REPUBLIKA.CO.ID, TEHERAN -- Sekitar 150 orang yang menjadi bagian kelompok garis keras Iran, melakukan aksi demo di depan Gedung Parlemen Iran pada Selasa (7/4), pagi. Mereka mengangkat spanduk dan meneriakkan slogan-slogan menentang kerangka nuklir Iran yang disepakati Kamis (2/4) lalu di Lausanne, Swiss.
Seperti dilansir The New York Times, ini merupakan kali pertama kelompok konservatif tampak terputus dari struktur kekuasaan di Iran. Banyak dari pendemo yang merupakan kaum muda menyatakan kekecewaan mereka atas kompromi Iran atas kesepakatan nuklir.
Aksi protes dilakukan di tengah pidato Menteri Luar Negeri sekaligus negosiator nuklir Iran, Mohammad Javad Zarif. Dalam pidatonya, dia menmenjelaskan kerangka nuklir dan menjawab pertanyaan Parlemen. Saat itu Zarif memperoleh pujian atas usahanya melakukan negosiasi terkait program nuklir Iran.
Namun, di luar gedung ratusan orang terus meneriakkan kekhawatiran mereka akan kesepakatan nuklir. Meski beberapa warga lain mendukung Zarif.
Salah seorang demonstran, Vahid Aziz mengatakan, mereka khawatir akan kesepakatan tersebut. Ia mengatakan, sudah menjadi hak mereka untuk menyatakan pendapat mengingat Iran merupakan negara demokratis.
Hal senada disampaikan salah satu penyelenggara aksi, Ali Mataji. Menurutnya, protes itu diperlukan karena mereka sebagai rakyat memiliki hak untuk mengajukan pertanyaan.
"Kami tak akan berhenti, karena ada penyimpangan dari kepentingan nasional dalam masalah nuklir ini," ujar Mataji.
Tapi pendapat mereka tampaknya menjadi minoritas. Dalam jajak pendapat terbaru yang dilakukan kantor berita pro-pemerintah IRNA, 96 persen warga di Teheran mendukung kesepakatan nuklir. Meski jajak pendapat di Iran tak bisa diandalkan, namun IRNA bersikeras 83 persen responden mengungkapkan kebahagiaan dan harapan mereka pada kesepakatan nuklir.

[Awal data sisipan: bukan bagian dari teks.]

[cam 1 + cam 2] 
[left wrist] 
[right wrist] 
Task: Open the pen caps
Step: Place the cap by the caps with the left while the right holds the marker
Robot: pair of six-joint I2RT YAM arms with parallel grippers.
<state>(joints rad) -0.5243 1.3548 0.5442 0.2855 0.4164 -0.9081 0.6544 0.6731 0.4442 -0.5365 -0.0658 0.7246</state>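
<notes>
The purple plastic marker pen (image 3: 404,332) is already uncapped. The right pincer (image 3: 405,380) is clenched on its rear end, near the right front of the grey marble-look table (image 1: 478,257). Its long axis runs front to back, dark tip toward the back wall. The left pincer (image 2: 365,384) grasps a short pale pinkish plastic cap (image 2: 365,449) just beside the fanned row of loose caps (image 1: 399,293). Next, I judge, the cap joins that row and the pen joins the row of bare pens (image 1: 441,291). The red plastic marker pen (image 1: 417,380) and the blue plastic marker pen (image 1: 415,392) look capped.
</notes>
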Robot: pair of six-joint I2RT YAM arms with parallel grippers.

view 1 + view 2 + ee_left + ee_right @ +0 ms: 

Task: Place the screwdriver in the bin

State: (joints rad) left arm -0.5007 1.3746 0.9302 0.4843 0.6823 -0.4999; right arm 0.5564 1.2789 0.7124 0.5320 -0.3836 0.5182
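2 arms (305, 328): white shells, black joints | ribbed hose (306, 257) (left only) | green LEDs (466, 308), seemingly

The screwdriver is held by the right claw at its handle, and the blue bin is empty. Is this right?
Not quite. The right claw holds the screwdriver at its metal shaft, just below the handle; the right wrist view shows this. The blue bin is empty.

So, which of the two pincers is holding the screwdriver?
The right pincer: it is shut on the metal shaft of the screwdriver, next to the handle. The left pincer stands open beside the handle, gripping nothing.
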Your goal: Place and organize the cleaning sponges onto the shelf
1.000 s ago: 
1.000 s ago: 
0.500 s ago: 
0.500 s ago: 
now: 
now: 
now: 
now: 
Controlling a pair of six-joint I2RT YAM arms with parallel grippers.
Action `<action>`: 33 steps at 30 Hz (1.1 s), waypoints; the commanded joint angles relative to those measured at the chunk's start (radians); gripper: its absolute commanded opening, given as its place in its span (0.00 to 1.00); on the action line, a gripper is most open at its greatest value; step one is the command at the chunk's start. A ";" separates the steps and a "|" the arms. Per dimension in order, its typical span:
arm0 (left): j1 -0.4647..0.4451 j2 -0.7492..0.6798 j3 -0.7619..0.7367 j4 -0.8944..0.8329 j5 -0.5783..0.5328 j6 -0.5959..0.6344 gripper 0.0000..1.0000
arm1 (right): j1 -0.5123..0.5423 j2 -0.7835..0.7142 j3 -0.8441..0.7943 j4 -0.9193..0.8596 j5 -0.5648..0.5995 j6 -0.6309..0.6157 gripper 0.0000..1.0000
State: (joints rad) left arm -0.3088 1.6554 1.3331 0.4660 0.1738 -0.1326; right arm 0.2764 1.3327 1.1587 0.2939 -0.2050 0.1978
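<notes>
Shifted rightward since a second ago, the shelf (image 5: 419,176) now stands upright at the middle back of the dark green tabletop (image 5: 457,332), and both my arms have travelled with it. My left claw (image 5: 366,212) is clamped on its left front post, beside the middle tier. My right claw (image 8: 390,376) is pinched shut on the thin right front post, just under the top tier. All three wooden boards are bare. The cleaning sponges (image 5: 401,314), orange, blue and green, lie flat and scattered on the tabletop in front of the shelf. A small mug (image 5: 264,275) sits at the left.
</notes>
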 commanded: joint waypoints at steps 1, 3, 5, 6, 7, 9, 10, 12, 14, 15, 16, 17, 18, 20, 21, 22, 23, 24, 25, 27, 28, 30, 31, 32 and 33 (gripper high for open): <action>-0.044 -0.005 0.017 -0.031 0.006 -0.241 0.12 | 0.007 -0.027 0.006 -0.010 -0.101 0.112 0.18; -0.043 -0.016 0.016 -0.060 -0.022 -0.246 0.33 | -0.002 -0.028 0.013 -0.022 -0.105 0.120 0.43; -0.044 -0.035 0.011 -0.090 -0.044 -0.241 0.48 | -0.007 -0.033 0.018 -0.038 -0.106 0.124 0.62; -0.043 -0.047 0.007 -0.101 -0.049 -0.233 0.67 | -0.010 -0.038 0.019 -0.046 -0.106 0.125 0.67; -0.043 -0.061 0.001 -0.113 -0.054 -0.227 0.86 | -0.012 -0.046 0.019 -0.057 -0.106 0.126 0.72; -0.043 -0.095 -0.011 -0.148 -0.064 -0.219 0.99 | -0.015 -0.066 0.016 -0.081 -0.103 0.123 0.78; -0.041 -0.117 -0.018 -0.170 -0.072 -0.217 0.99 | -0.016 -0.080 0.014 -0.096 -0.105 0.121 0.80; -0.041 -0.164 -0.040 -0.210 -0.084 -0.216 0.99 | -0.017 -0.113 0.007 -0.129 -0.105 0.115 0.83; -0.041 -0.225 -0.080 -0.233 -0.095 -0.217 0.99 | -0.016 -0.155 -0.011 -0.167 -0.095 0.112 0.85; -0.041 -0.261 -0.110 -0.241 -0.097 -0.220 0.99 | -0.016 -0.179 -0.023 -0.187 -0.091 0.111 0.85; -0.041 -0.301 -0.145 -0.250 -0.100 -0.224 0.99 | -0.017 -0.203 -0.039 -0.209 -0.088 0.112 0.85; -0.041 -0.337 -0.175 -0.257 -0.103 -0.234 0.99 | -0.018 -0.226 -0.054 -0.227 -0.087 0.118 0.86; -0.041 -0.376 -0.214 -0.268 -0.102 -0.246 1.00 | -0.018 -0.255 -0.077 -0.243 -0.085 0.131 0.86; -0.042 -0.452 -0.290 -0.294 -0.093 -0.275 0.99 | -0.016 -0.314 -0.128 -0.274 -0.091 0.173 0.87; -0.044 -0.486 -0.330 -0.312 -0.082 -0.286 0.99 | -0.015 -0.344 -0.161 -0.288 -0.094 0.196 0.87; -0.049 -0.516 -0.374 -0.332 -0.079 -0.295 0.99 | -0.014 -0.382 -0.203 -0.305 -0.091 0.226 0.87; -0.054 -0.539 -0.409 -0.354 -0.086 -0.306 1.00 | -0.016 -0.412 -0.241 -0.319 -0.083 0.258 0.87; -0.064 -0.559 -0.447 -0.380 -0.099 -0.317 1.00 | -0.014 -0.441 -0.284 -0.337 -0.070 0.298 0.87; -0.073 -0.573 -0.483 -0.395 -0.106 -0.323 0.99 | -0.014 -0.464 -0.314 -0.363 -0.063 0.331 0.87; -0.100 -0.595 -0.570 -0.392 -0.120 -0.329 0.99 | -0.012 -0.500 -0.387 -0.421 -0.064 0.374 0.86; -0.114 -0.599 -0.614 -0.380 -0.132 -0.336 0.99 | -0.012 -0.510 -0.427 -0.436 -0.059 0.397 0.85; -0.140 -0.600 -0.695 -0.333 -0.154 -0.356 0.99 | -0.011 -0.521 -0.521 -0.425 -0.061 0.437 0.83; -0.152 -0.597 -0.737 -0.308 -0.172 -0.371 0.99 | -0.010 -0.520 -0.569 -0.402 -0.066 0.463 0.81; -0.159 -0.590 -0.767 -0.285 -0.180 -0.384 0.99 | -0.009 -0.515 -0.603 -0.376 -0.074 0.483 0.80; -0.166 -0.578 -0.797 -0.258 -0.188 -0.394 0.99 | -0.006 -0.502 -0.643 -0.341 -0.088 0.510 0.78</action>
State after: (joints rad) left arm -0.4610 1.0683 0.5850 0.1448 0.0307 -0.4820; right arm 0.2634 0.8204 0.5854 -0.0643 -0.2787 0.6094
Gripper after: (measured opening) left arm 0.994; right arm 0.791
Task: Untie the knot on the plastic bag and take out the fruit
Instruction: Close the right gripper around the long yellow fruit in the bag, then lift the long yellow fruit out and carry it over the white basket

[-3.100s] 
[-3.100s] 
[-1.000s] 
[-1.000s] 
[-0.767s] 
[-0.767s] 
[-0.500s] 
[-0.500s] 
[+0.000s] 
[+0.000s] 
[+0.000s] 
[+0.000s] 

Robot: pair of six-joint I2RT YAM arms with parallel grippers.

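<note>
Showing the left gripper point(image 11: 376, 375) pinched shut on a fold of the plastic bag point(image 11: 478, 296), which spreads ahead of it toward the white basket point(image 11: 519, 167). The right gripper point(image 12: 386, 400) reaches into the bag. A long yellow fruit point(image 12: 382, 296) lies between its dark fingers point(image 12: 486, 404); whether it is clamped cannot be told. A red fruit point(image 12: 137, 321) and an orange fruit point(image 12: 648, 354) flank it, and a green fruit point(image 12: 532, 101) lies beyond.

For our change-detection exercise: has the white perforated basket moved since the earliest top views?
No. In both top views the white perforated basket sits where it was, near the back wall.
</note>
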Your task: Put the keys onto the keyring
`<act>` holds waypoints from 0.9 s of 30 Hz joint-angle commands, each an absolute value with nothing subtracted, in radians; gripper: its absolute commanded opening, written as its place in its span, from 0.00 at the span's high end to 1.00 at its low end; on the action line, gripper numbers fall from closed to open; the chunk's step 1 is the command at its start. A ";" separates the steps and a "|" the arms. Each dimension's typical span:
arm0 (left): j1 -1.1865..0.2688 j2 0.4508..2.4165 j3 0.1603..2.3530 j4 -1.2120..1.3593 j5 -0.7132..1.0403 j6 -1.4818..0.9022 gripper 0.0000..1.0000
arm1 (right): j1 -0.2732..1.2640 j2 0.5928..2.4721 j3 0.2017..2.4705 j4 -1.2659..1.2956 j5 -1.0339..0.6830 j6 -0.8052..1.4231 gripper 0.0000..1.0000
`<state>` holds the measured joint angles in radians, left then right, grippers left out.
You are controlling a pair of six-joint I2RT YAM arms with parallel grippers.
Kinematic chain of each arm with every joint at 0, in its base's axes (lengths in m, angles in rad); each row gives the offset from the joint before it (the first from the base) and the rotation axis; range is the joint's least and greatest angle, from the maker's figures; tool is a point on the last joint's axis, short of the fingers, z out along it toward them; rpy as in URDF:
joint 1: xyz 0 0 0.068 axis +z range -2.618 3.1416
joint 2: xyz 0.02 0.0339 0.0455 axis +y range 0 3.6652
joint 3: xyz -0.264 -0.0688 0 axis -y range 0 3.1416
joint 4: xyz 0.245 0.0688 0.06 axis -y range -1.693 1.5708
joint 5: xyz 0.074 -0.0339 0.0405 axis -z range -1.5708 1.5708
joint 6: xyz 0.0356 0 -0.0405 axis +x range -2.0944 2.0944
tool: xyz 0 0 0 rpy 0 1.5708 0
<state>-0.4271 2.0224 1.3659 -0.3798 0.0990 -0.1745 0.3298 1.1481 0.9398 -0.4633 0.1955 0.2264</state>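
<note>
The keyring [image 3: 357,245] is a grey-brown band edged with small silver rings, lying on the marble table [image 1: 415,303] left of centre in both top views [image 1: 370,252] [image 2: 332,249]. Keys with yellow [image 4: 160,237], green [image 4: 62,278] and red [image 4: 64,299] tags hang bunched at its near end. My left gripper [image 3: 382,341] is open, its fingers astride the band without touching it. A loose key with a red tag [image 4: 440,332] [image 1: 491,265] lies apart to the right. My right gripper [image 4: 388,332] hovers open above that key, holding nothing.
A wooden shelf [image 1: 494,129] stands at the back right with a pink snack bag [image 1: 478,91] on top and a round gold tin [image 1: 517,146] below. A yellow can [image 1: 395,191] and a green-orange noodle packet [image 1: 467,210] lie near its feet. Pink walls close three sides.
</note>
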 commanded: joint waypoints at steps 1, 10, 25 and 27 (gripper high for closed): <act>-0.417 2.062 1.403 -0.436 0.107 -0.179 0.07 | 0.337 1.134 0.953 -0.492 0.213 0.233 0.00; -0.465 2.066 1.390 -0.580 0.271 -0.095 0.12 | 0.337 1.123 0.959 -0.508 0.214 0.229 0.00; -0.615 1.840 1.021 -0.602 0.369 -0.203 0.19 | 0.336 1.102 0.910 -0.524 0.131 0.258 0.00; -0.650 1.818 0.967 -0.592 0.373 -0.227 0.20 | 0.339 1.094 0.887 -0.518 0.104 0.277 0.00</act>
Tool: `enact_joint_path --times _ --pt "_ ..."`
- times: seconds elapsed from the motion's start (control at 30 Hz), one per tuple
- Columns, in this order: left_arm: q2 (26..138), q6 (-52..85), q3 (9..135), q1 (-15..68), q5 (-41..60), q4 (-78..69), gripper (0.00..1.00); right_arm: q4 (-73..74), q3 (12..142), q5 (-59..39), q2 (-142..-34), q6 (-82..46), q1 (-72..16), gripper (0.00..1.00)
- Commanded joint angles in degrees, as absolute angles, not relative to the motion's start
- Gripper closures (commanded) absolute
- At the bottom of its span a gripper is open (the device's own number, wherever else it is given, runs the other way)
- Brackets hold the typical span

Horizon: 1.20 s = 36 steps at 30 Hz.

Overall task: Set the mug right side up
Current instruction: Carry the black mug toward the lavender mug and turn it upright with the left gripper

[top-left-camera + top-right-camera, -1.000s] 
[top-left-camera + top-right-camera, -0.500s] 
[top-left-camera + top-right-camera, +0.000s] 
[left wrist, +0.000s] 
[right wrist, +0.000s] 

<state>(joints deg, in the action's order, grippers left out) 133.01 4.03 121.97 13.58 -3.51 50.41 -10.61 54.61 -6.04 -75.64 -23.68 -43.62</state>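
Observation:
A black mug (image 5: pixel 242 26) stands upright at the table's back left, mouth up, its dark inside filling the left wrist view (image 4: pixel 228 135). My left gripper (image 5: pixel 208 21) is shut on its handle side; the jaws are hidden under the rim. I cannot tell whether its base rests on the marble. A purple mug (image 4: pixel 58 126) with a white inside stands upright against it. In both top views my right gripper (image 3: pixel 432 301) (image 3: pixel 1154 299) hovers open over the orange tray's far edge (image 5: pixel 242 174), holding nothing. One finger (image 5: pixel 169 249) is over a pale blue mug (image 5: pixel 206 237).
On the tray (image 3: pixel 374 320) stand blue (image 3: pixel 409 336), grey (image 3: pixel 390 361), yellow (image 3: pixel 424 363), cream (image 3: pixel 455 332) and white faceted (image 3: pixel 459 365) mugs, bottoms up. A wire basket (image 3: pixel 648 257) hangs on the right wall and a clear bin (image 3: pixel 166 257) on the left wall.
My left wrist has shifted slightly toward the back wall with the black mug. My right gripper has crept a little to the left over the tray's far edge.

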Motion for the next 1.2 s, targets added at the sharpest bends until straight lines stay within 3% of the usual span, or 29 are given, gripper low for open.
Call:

Kementerian Dalam Negeri Iran mengutuk aksi demonstrasi yang mereka gambarkan sebagai kegiatan ilegal. Menteri Dalam Negeri Iran, Abdolreza Rahmani Fazli bahkan mengeluarkan peringatan bahwa aksi yang dilakukan tanpa izin ke depannya dianggap ilegal.
"Mereka yang khawatir atau tidak membutuhkan izin untuk melakukan protes, sehingga kami dapat menjamin keamanan mereka," katanya pada surat kabar Arman.
Hingga saat ini pemimpin tertinggi Iran, Ayatollah Ali Khamanei, belum berkomentar. Namun, seorang analis mengatakan, dukungan luas di kalangan konservatif merupakan refleksi dari pemikirannya.